En dehors des polymères et des monomers on peut avoir une forme intermédiaire : les oligomers. Dans ces derniers, seuls quelques molécules sont liées entre elles, les autres sont toujours libres.

Généralement les monomers sont liquides et les oligomères sont gélatineux (par exemple les gels et la colle).
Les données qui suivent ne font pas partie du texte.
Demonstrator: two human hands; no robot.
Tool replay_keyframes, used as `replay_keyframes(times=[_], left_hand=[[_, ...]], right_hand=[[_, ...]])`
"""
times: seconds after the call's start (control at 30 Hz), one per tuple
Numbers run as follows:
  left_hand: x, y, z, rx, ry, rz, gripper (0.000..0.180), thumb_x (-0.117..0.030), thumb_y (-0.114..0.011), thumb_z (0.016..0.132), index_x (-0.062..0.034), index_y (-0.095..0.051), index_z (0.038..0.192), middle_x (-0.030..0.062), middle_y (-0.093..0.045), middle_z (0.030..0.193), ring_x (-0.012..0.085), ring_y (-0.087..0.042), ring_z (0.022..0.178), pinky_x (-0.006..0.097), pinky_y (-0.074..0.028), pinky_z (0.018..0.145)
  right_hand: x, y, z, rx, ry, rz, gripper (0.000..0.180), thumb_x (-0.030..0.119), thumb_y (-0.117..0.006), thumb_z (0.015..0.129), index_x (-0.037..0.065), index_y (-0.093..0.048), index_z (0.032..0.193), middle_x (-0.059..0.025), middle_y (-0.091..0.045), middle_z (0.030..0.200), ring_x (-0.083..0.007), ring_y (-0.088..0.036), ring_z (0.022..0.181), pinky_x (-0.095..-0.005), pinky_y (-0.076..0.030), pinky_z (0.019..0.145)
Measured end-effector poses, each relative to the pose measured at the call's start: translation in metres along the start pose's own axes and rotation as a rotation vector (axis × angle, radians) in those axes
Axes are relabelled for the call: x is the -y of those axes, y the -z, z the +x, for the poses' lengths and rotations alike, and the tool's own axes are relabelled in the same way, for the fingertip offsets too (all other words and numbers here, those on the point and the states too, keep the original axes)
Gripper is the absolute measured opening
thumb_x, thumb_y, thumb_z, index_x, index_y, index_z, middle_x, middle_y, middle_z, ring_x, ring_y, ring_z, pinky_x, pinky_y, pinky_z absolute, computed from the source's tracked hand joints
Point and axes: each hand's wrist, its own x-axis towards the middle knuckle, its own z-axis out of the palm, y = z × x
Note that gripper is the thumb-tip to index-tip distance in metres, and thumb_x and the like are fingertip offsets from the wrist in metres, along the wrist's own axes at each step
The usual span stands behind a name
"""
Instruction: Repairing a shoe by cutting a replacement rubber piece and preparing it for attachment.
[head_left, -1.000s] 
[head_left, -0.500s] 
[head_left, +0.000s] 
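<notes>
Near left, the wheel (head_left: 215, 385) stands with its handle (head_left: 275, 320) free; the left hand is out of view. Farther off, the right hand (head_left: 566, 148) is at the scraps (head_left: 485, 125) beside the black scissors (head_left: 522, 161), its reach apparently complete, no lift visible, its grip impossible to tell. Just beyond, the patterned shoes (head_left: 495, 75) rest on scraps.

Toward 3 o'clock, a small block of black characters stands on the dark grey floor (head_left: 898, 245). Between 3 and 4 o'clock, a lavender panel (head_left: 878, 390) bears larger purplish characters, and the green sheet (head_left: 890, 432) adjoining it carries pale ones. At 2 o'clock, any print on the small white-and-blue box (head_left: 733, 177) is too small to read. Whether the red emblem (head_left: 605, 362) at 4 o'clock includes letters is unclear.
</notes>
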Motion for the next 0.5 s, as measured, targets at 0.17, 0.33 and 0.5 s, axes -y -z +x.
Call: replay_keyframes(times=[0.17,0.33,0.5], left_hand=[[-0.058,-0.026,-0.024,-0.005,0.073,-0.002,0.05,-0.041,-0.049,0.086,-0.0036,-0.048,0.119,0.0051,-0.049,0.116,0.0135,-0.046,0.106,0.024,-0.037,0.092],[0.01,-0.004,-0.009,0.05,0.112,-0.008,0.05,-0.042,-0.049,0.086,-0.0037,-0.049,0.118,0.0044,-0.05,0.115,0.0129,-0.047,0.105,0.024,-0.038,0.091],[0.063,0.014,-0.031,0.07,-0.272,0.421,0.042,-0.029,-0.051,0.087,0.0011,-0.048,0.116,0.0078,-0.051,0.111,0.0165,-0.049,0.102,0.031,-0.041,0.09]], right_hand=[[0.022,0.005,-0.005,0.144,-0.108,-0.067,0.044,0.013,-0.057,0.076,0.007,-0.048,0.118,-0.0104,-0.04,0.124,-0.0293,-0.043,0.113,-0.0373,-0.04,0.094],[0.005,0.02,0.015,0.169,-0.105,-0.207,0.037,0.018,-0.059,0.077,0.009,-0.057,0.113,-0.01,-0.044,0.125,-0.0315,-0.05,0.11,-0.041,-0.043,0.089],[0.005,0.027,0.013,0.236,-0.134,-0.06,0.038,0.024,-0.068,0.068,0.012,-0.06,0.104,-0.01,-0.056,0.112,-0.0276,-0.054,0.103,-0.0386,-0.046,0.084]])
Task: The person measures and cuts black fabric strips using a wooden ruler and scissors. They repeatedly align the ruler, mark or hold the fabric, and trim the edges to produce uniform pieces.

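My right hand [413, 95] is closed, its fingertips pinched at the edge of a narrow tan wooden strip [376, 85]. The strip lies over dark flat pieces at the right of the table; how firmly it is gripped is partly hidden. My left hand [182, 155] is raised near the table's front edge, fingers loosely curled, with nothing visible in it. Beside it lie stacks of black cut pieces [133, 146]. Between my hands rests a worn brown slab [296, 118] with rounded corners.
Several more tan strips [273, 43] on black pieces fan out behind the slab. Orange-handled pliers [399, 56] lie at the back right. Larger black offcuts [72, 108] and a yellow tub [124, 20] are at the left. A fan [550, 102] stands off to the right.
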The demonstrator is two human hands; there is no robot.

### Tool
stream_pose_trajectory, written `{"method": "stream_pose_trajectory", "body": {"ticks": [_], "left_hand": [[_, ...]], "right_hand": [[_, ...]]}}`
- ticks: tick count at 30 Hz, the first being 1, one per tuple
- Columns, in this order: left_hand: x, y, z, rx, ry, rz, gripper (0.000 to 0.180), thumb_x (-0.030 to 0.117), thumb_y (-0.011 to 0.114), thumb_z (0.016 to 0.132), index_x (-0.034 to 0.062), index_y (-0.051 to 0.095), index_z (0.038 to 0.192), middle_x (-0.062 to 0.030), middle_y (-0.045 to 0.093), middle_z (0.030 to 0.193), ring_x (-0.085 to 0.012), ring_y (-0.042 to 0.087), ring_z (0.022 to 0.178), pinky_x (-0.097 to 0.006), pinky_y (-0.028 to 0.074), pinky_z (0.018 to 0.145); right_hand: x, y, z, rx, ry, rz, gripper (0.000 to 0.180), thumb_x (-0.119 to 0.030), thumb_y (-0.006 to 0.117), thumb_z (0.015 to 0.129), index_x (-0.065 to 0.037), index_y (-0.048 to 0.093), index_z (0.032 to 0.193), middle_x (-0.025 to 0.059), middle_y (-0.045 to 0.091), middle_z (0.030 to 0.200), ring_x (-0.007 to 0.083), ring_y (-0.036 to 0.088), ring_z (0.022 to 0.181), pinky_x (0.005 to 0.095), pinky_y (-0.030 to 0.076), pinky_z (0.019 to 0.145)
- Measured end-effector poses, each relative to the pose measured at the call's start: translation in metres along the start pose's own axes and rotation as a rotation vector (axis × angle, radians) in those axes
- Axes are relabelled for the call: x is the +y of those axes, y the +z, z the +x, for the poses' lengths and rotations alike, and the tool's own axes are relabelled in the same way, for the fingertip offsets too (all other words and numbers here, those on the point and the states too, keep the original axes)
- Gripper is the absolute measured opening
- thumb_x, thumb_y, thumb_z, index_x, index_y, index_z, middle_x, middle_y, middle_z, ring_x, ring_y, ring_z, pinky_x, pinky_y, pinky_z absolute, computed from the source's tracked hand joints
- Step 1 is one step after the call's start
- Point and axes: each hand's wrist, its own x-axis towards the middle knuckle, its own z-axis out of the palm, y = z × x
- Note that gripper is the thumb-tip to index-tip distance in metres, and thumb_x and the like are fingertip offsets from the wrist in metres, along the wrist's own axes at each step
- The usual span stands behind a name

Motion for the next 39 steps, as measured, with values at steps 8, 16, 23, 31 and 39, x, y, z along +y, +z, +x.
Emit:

Les protéines sont formées de la même façon. Les acides aminés se lient en longues chaines et ces chaînes sont liées entre elles par l'intermédiaire de liaison amines-acides. Les ongles naturels sont composés de kératine, une protéine, ils sont donc aussi des polymères.

La résine

La résine est le premier produit qui est apparu sur le marché pour poser des ongles. Il est dérivé de ce qu'utilisent les dentistes.

La résine a deux composants : un liquide monomère et une poudre. Le liquide doit se polymériser pour devenir solide et pour ce faire il faut quelque chose qui puisse amorcer le processus. Si du liquide monomère est exposé à la lumière à température ambiante, il va commencer à se polymériser, mais cette réaction sera lente et le résultat final sera mou comme de la gelée.

Le déclencheur de la réaction doit venir de quelque part et le résultat ne doit pas être tout mou. C'est à ce moment qu'intervient la poudre. Cette poudre, ce sont de minuscules polymères. Elle contient le déclencheur de la polymérisation.

En fait, deux conditions sont requises : un déclencheur pour lancer la réaction et un catalyseur qui va lui permettre de se dérouler rapidement. Deux éléments chimiques différents, lorsqu'ils sont mélangés, peuvent satisfaire ces deux conditions. Ils amorcent la réaction en lui apportant une grosse dose d'énergie initiale. Cette énergie vient de la rencontre entre les deux produits.

Les deux composants chimiques sont importants, leur dosage aussi. S'ils apportent trop d'energie lorsqu'ils sont mélangés, la réaction sera trop rapide et cela peut être dangereux. Et s'il n'y a pas assez d'energie, la polymérisation sera très lente.

Les catalyseurs

Les catalyseurs les plus courants sont le benzoyl peroxide dans la poudre et un amine dans le liquide.

Lorsque ces deux catalyseurs sont mélangés, ils réagissent et déclenchent le processus qui permet aux monomers de se lier entre eux. C'est exactement la même réaction que celle qui se produit lorsque l'on se décolore les cheveux avec des produits peroxydés.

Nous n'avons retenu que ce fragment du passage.